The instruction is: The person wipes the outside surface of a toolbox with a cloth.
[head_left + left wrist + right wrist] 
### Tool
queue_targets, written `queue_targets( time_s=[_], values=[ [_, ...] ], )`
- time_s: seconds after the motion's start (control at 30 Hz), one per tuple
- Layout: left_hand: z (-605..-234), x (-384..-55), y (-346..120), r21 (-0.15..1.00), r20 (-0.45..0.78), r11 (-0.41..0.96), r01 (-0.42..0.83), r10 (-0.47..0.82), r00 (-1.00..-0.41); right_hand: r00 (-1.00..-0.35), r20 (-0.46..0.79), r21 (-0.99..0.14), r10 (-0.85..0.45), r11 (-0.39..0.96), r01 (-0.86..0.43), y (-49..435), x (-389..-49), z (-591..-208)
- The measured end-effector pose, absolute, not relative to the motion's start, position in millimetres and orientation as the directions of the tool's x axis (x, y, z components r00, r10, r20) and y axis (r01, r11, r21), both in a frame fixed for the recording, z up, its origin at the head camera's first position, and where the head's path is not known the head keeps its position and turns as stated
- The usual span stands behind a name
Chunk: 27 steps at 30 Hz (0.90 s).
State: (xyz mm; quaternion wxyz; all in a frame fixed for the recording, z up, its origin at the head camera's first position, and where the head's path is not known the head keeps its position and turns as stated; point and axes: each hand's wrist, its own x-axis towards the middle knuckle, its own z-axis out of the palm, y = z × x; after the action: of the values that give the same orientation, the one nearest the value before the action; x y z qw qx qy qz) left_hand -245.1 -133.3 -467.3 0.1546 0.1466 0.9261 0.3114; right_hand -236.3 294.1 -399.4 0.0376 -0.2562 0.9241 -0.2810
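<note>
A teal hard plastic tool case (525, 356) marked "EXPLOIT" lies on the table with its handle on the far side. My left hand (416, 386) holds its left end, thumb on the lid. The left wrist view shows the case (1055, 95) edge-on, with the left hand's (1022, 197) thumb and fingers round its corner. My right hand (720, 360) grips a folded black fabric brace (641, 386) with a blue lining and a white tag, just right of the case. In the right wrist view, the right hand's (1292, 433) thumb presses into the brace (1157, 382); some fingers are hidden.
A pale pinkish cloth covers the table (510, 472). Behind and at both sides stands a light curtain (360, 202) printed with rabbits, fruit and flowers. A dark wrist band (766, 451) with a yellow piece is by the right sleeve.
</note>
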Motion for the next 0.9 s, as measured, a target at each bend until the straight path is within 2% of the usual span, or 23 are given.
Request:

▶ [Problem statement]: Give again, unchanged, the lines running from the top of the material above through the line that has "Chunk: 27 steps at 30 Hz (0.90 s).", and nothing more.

▶ [Reply]:
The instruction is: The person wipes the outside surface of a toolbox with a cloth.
[head_left + left wrist + right wrist] 
### Tool
queue_targets, written `queue_targets( time_s=[_], values=[ [_, ...] ], )`
- time_s: seconds after the motion's start (control at 30 Hz), one per tuple
- Layout: left_hand: z (-605..-234), x (-384..-55), y (-346..120), r21 (-0.15..1.00), r20 (-0.45..0.78), r11 (-0.41..0.96), r01 (-0.42..0.83), r10 (-0.47..0.82), r00 (-1.00..-0.41); right_hand: r00 (-1.00..-0.35), r20 (-0.46..0.79), r21 (-0.99..0.14), r10 (-0.85..0.45), r11 (-0.39..0.96), r01 (-0.86..0.43), y (-49..435), x (-389..-49), z (-591..-208)
- The measured end-effector pose, absolute, not relative to the motion's start, position in millimetres and orientation as the directions of the tool's x axis (x, y, z components r00, r10, r20) and y axis (r01, r11, r21), both in a frame fixed for the recording, z up, its origin at the head camera's first position, and where the head's path is not known the head keeps its position and turns as stated
- The usual span stands behind a name
Chunk: 27 steps at 30 Hz (0.90 s).

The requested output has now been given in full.